En el Banco Ceiss se plantean 1.500 despidos y en el de Unicaja otros 1.000 despidos, antes de una eventual nueva fusión.

Entre las razones de Unicaja para el recorte laboral serían el fracaso de su fusión con Caja España-Duero, lo que le habría permitido dotar en dos ejercicios las provisiones extraordinarias por el riesgo inmobiliario que ahora exige el Banco de España. Al no haberse consumado el matrimonio habría que tenido que dotarlas a 31 de diciembre de 2012, lo que previsiblemente perjudicará notablemente su resultado financiero.

De momento estos recortes se negocian tanto en Caja España-Duero como en Unicaja sin contemplar un escenario de fusión, que podrían sumar nuevos recortes en sus servicios centrales donde ya el plan del Banco Ceiss es despedir al 44% de su plantilla actual. Un escenario que es contemplado con pavor por los representantes de los trabajadores, especialmente los de Caja España-Duero, conocedores de la dureza negociadora del máximo responsable malagueño, Braulio Medel. UGT de Unicaja ya ha pedido “que nos quedemos como estamos”.

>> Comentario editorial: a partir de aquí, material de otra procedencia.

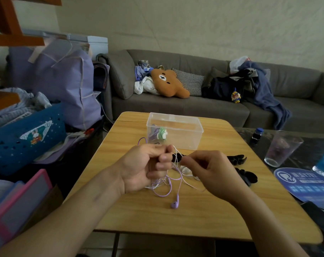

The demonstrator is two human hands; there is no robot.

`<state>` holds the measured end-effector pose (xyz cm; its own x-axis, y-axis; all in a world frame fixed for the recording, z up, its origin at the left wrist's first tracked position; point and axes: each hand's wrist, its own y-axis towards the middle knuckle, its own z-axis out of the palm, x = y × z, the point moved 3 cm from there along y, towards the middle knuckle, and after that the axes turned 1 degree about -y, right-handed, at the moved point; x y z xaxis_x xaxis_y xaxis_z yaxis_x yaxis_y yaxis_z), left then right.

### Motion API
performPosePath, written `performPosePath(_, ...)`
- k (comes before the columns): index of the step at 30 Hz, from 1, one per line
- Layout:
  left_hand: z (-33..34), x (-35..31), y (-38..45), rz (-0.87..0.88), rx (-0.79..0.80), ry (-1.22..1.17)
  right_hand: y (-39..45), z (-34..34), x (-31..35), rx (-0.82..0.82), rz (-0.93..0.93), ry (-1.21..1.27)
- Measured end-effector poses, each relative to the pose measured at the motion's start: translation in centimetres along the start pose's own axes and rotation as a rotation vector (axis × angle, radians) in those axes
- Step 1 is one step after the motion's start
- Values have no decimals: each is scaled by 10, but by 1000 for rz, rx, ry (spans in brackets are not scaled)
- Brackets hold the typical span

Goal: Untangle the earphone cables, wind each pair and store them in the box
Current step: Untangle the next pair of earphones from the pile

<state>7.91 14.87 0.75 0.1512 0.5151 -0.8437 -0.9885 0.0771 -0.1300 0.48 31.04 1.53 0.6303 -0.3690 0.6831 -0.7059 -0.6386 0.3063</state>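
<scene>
Above the wooden table [222,216], my left hand [146,169] grips a bundle of thin earphone cables, purple and pale pink. The purple cable [166,190] loops down below the hand and ends in a purple earbud [175,204] lying on the table. My right hand [211,173] pinches a black strip [178,157] that sits against the cables between the two hands. A white earphone part [187,170] lies under the cables. The clear plastic box [187,135] stands open behind the hands, with a wound green and white pair [162,134] and purple cable inside.
Black hair ties or straps [235,158] and another black piece [247,176] lie right of my hands. A glass table on the right carries a drinking glass [281,147], a small bottle [256,136] and a blue fan [304,182]. A sofa stands behind; bags and baskets crowd the left.
</scene>
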Motion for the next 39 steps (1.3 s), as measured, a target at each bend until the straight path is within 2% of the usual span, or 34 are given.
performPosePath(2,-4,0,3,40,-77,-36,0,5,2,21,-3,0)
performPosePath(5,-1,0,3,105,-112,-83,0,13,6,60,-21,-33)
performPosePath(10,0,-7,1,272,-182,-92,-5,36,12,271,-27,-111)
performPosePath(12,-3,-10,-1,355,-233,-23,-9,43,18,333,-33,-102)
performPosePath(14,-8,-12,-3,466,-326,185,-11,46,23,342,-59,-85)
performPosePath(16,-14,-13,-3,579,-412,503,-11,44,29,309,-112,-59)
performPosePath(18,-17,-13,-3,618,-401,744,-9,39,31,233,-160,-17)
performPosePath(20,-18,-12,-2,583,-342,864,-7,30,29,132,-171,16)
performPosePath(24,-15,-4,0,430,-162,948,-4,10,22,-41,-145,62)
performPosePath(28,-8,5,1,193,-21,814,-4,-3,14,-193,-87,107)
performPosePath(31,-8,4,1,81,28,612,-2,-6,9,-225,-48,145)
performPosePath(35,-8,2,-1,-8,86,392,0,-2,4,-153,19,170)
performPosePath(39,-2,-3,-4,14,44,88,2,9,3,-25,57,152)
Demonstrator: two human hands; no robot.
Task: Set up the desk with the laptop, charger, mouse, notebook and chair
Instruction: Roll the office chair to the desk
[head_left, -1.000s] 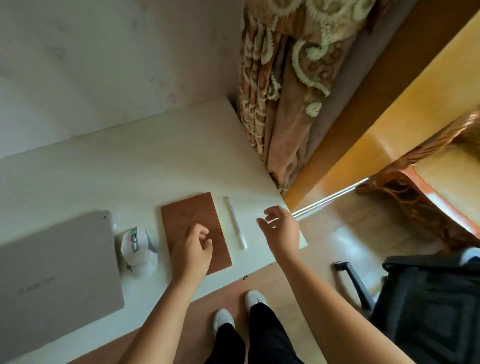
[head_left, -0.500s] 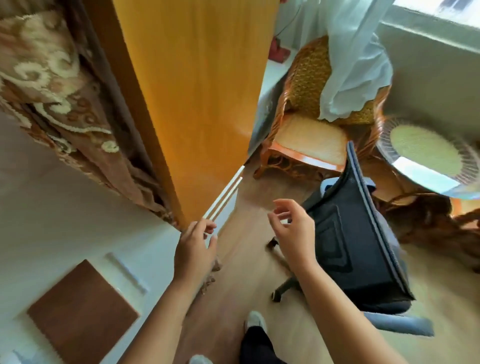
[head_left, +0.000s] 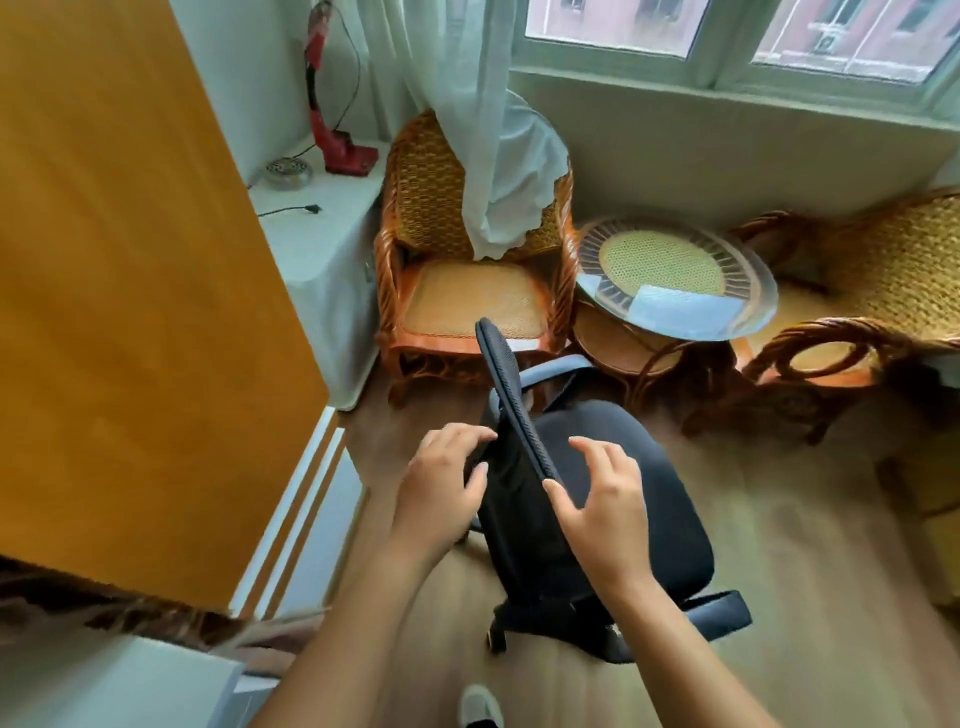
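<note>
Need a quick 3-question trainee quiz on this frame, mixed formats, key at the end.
1. True or false: the left hand and the right hand sit on opposite sides of the black office chair backrest.
2. What stands directly behind the black chair, under the white curtain?
A. a stool
B. a wicker armchair
C. a bin
3. Fill in: the round glass-topped table sits between two ____ chairs.

Key: 1 true; 2 B; 3 wicker
</note>
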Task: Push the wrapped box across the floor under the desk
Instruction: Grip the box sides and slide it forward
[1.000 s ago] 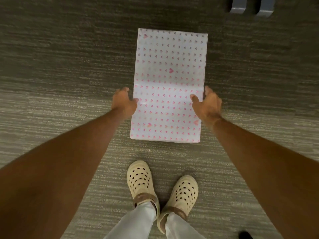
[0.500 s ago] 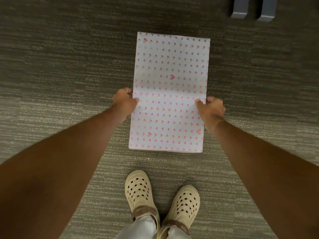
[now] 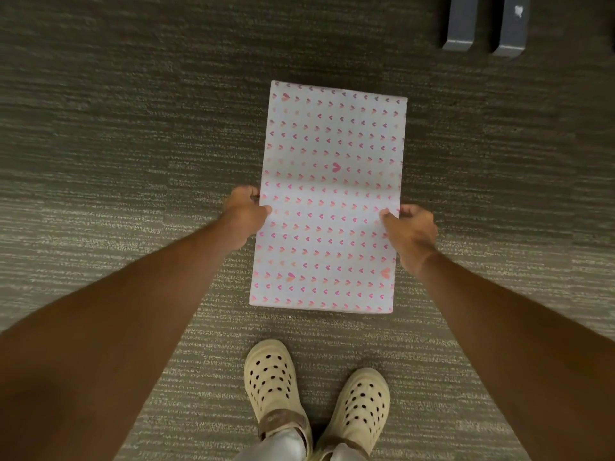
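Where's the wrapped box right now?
In the head view the wrapped box lies flat on the carpet, centre frame, ahead of the shoes, gripped at its sides by left hand and right hand.

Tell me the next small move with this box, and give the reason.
Probably slide the wrapped box straight ahead along the carpet. The left hand and right hand grip its two long sides at mid-length, it lies flat, and the grey furniture feet stand well beyond its far edge, off to the right, so open floor lies ahead.
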`<state>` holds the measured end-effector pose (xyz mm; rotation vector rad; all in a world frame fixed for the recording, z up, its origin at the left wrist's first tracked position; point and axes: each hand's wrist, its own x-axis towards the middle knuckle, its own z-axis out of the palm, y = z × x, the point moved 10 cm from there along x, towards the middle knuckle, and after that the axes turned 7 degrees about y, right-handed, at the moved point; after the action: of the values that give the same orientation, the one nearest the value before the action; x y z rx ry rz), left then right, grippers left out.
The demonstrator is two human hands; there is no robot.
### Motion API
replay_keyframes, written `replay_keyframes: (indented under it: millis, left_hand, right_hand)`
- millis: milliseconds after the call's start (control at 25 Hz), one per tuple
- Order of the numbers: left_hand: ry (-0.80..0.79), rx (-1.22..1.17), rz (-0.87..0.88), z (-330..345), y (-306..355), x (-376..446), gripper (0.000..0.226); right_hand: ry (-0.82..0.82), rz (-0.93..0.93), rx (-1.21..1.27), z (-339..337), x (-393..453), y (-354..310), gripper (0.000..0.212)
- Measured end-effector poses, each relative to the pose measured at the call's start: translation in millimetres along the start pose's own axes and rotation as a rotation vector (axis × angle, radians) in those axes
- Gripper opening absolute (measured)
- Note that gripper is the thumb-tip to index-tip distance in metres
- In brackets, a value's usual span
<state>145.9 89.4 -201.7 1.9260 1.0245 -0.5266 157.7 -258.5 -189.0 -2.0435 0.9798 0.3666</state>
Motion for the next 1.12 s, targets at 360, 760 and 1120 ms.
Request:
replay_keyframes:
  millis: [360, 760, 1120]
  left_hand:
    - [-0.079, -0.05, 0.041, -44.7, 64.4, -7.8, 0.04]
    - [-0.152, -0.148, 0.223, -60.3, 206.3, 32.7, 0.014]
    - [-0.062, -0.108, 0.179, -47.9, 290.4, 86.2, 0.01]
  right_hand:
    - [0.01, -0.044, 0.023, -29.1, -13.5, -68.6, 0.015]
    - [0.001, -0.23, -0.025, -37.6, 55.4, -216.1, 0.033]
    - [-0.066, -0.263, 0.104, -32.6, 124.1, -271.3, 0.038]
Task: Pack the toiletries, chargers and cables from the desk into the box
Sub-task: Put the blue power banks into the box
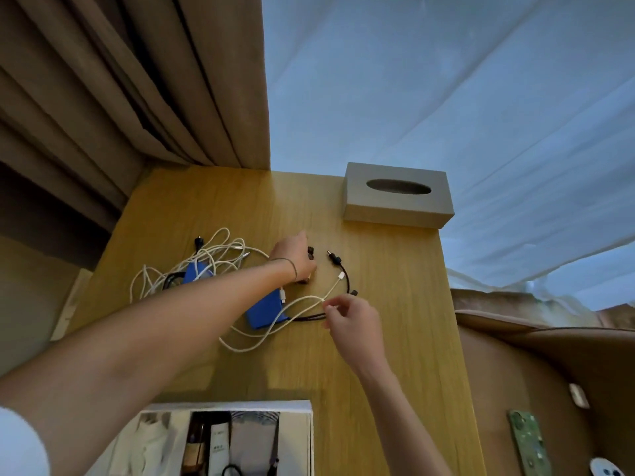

Visto el panorama parece que las negociaciones del ERE del Banco Ceiss se tornan complejas debido a los múltiples factores que en ella confluyen. Por un lado las decisiones de la Troika sobre los ajustes laborales del grupo 1, y consecuentemente del grupo 2 donde está Ceiss; por otro lado los intereses de la dirección de Ceiss, que pueden variar en función de cómo vaya a realizarse la entrada del FROB y del mandato de 'los hombres de negro'; y por otro lado la negociación -ahora sí, ahora no- de una fusión con Unicaja, que podría abrir otro melón de despidos en una fase posterior. Un cocktail complejo que necesita una solución rápida para encauzar la entidad financiera hacia caminos de rentabilidad que no paguen todos los ciudadanos.

Para el recuerdo quedan las tensiones laborales, y las condiciones, de cuando se negociaba la fusión entre Caja España y Caja Duero, un acuerdo laboral de fusión que visto hoy va a dar envidia a muchas generaciones de futuros trabajadores de la banca.